The artist conceives and plans the wall drawing. It is realized by draftsmen, (the artist can act as his own draftsman.) The plan (written, spoken or a drawing) is interpreted by the draftsman.

There are decisions which the draftsman makes, within the plan, as part of the plan. Each individual being unique, given the same instructions would carry them out differently. He would understand them differently.

The artist must allow various interpretations of his plan. The draftsman perceives the artist’s plan, then reorders it to his own experience and understanding.

The draftsman’s contributions are unforeseen by the artist, even if he, the artist, is the draftsman. Even if the same draftsman followed the same plan twice, there would be two different works of art. No one can do the same thing twice.

The artist and the draftsman become collaborators in making the art.

Each person draws a line differently and each person understands words differently. Neither lines nor words are ideas, they are the means by which ideas are conveyed.

The wall drawing is the artist’s art, as long as the plan is not violated. If it is, then the draftsman becomes the artist and the drawing would be his work of art. But art that is a parody of the original concept.

The draftsman may make errors in following the plan without compromising the plan. All wall drawings contain errors, they are part of the work.

The plan exists as an idea but needs to be put into its optimum form. Ideas of wall drawings alone are contradictions of the idea of wall drawings.

The explicit plan should accompany the finished wall drawing. They are of equal importance.

Replace the word “artist” with “composer” and “draftsman” with “performer” and one could be reading a straightforward, if remarkably aware, description of the relationship between a composer and a performer. Transferred to another art form, this relationship seems alien and extreme, and helps us to remember how odd the composer-performer relationship truly is.

The text of “Allemande” pivots from square dance to Sol LeWitt with a slight change of wording: “through the middle” becomes “through the midpoint.” It moves from the participatory facilitation of square dance calling to the distanced prescriptiveness of the wall drawing instructions. It is interesting that Shaw is herself somewhere on this journey from collaborator and facilitator of new works for groups she performs with to an external composer creating works for strangers. Where is she now on this spectrum from square dance caller to instructor of draftsmen?

The answer is, somewhere in the middle, which is a bit of a non-answer, but it’s somewhere special in the middle. Shaw’s interest in instruction and communication has led to her developing intriguing strategies for communicating her intentions to performers.

like a photograph slowly developing on waxed paper.

One of Shaw’s strategies for communication with performers is the use of text instructions which are full of strong suggestive imagery and conversational familiarity. Shaw is careful and considered with markings in her scores; occasional dynamics or articulations gain great weight and import simply through their relative scarcity. She makes up for this lack of precise, moment-to-moment instruction with these evocative text markings.

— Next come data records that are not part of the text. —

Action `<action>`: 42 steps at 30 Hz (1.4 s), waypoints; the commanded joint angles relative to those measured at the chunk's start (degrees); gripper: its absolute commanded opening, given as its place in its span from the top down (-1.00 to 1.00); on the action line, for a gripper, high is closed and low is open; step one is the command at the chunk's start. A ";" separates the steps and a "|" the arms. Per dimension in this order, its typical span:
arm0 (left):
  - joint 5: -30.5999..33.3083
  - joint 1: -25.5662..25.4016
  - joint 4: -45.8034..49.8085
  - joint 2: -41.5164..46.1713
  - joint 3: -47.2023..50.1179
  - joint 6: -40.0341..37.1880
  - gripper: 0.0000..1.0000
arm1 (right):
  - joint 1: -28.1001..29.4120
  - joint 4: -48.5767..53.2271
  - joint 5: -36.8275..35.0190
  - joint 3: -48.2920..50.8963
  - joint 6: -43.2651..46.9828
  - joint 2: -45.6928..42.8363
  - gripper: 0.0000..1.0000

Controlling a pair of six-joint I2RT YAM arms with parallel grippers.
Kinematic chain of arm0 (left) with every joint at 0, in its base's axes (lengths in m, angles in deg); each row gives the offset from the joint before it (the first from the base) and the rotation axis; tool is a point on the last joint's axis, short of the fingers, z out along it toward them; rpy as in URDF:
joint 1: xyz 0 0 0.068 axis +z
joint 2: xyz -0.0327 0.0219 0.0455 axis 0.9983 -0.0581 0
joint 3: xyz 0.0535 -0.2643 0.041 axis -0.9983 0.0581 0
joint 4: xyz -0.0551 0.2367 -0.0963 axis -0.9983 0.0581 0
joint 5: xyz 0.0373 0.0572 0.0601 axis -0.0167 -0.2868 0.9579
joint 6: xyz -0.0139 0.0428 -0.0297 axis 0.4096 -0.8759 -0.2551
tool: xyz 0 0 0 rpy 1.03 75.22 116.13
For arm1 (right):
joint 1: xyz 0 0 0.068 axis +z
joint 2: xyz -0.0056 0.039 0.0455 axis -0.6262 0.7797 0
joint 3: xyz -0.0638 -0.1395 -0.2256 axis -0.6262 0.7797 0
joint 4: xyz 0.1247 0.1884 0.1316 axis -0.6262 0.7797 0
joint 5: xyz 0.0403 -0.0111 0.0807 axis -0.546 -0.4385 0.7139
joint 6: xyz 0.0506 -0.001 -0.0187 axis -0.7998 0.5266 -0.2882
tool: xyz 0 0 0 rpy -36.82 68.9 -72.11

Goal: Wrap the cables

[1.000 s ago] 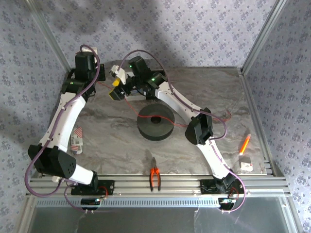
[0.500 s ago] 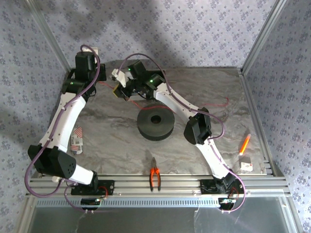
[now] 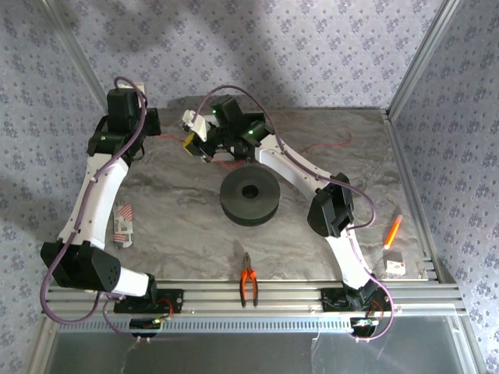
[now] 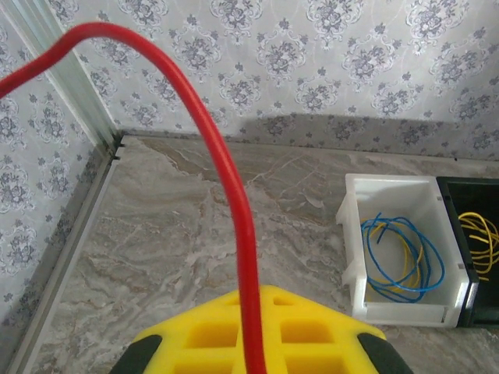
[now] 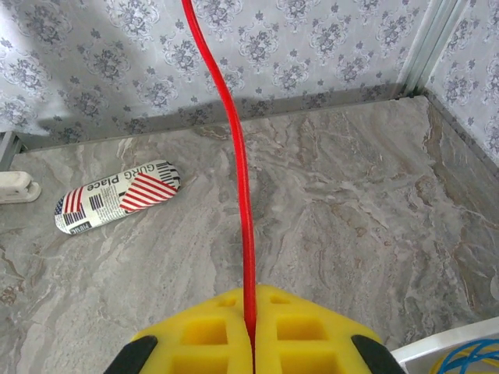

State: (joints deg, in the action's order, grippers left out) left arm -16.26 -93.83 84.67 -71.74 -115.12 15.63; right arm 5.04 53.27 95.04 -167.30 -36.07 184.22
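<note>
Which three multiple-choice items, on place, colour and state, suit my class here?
1. Where do the pliers lie? A) far left corner B) the table's near edge, in front of the black spool C) far right corner
2. What colour is the wire coil in the white bin? A) blue B) green C) black
3. How is the right gripper? A) open B) shut on the pliers C) shut on the red wire
B: the top view shows it. A: its loops are blue. C: the wire sits pinched between yellow pads.
</note>
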 commanded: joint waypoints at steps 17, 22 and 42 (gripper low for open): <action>-9.07 4.51 -3.08 9.31 2.37 -5.76 -0.68 | -5.52 13.51 -10.96 10.99 2.49 -12.87 1.00; -10.27 7.55 1.58 14.27 3.11 -4.67 -0.80 | -6.19 13.02 -10.71 12.02 2.04 -13.28 1.00; -35.95 -6.81 -25.15 3.13 39.90 15.80 -0.99 | -7.00 11.66 -7.15 8.91 -0.45 -12.07 1.00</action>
State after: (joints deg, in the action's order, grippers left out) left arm -45.17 -99.69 70.49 -66.98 -76.19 26.80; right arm -1.89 64.81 86.54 -155.85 -35.48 173.25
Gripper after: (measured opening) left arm 0.994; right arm 0.063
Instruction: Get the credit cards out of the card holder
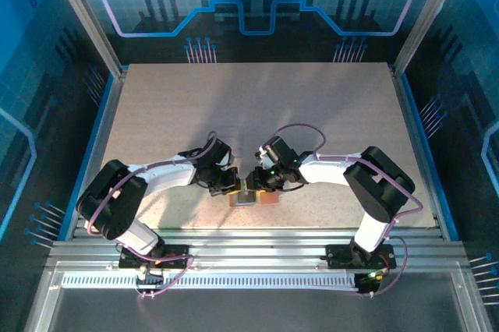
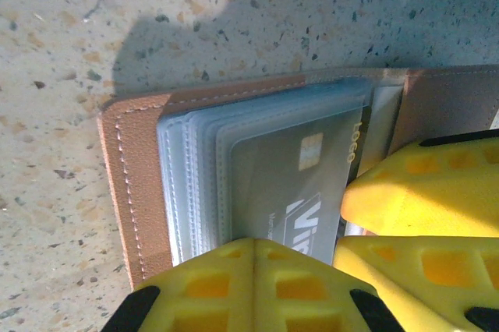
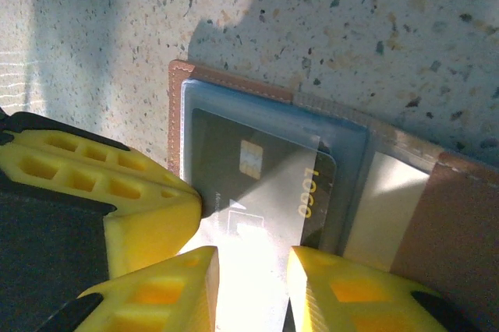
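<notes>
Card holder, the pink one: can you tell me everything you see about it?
The salmon-pink leather-like card holder lies open and flat on the speckled table, with stitched edges and a rounded corner. Its pale blue-grey see-through pockets hold a grey chip card. Yellow fingers of both arms sit over its near edge.

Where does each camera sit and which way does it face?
Top external: above and behind, looking down on the table; left arm and right arm show.
Left wrist: arm-mounted, looking down at the card holder; own yellow fingers at bottom.
Right wrist: likewise, own fingers below.
Shared: both wrist views see the grey credit card.
</notes>
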Controlling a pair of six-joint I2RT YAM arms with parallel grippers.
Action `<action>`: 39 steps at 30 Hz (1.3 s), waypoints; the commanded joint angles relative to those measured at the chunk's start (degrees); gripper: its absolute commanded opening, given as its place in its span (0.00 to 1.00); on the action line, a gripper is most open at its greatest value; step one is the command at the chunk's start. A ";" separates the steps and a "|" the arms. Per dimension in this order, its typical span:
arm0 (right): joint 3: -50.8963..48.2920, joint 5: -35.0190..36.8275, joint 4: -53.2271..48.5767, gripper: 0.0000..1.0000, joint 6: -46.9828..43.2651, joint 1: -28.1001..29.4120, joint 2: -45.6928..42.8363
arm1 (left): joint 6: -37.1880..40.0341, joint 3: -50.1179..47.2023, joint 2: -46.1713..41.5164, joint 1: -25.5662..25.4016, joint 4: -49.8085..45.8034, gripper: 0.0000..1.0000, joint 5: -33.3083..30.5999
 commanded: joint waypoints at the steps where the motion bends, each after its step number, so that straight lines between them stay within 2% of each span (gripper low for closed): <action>1: -0.09 3.15 -6.52 0.30 -1.84 0.64 -0.54 | 1.32 -1.72 0.94 0.48 -2.05 0.00 -1.11; 22: 1.28 3.95 -9.12 0.30 -2.84 0.60 -1.66 | 1.41 -1.48 0.42 0.83 -2.60 0.00 -0.76; 30: 1.30 3.80 -9.04 0.30 -2.36 0.54 -4.18 | 0.65 0.12 -2.40 0.89 -1.13 0.09 1.43; 39: 1.06 1.25 -5.32 0.29 1.38 0.38 -4.21 | 1.48 1.22 -2.55 0.91 -4.59 0.06 -0.27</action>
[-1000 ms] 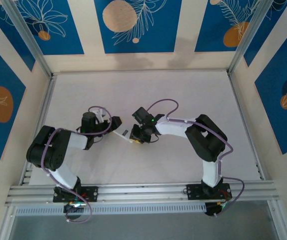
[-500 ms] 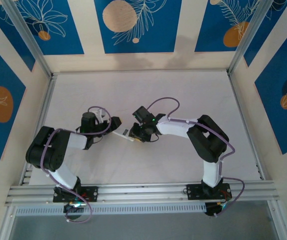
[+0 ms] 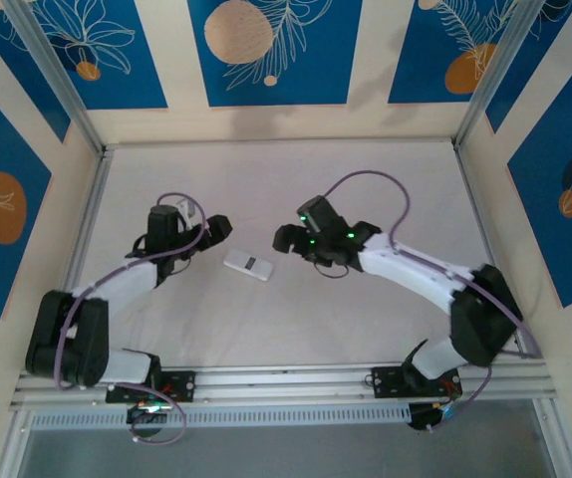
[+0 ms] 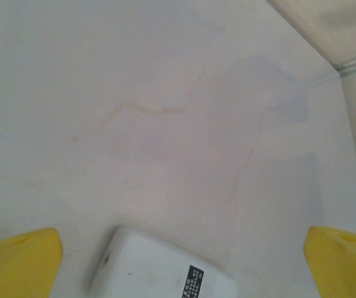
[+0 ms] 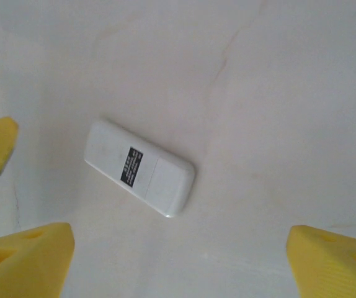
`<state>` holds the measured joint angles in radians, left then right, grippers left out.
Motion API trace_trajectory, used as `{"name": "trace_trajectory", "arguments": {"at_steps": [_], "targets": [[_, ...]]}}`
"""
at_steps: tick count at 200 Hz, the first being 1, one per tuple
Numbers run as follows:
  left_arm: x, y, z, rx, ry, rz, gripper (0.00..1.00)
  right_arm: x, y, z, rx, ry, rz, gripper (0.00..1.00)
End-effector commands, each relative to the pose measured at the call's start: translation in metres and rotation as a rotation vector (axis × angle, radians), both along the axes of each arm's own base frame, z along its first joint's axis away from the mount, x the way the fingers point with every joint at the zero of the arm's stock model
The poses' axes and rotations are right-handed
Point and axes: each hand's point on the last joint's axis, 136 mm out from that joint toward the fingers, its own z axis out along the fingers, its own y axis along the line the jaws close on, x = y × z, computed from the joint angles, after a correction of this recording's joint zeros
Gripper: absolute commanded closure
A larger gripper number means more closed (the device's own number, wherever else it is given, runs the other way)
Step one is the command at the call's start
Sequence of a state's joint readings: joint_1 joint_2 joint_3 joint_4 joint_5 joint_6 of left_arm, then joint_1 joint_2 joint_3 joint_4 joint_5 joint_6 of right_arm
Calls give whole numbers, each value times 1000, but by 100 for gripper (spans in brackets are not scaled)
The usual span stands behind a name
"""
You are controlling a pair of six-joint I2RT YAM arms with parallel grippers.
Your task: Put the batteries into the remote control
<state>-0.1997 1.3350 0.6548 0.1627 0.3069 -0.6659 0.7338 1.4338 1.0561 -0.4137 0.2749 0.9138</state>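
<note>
You have both sets of fingers spread wide, and neither pair is clamped on anything. From overhead, the remote control (image 3: 249, 265) lies flat on the white table (image 3: 366, 179) in the gap between the left gripper (image 3: 213, 230) and the right gripper (image 3: 286, 239). It sits just beside the tips of both, touches neither, and is slightly to the near side of them. In your left wrist view, the left gripper (image 4: 182, 239) has its yellow fingers (image 4: 23, 261) at opposite edges of the picture. One rounded end of the remote control (image 4: 147, 267) sits low between them, closer to the finger on the picture's left. In your right wrist view, the right gripper (image 5: 179, 234) is just as wide, with its yellow fingers (image 5: 26, 261) in the bottom corners. The remote control (image 5: 159, 180) lies out past the tips, slanted, with a small dark label (image 5: 129, 166) facing up mid-face. It is nearer the finger on the picture's left.
</note>
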Motion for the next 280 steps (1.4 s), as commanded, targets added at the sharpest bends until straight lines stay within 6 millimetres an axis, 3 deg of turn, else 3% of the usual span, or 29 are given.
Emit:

Gustave Le Gray (2012) for solo piano opens with the marking “like a photograph slowly developing on waxed paper.” Later, one phrase is marked “like an expensive Hermès silk cravate?” another “a linen hymn,” yet another “like the fragmented hem of a song from long ago.” These words have strong, incongruous imagery yet carry no literal meaning for a performer; they are not explicitly instructive in any meaningful sense and anyway, to quote Sol LeWitt, “each person understands words differently.”

But the imagery, for instance, of a photograph developing on waxed paper is immensely evocative and suggests a gradual progression from a blank page to an image which is hazy and unclear. Its lack of explicit meaning is also an invitation for the performer to find their own meaning. It is a message from Shaw to the performer which establishes how she wants them to interact with her notation. She wants their input. She wants their engagement, and this is her way of communicating that directly to the player.

To modern ears, the idea of a photograph developing on waxed paper seems like an artfully constructed simile. Forgetting that, in a digital age, photographs are unlikely to be developed at all, those who remember the process would find little connection between photographic paper and the wax paper in their kitchen drawer. It reads as a purposeful juxtaposition of unrelated ideas to illicit an emotional response in the performer, as could equally be said of “a linen hymn” or the “hem of a song.”

Photography on waxed paper is, in fact, a reference to the work of the French photographer after whom this work is titled. Gustave Le Gray was one of the most significant early pioneers of photography and the author of an important treatise entitled Photographic manipulation: the waxed paper process of Gustave Le Gray published in 1854. This marking in the score is not merely invoking an image to inspire one’s performance, it is a specific allusion to a wealth of external material which the performer can choose to follow up or not. If they were to choose to, looking deeper into Gustave Le Gray, photography and particularly Shaw’s own words on photography would yield several interesting insights into this work.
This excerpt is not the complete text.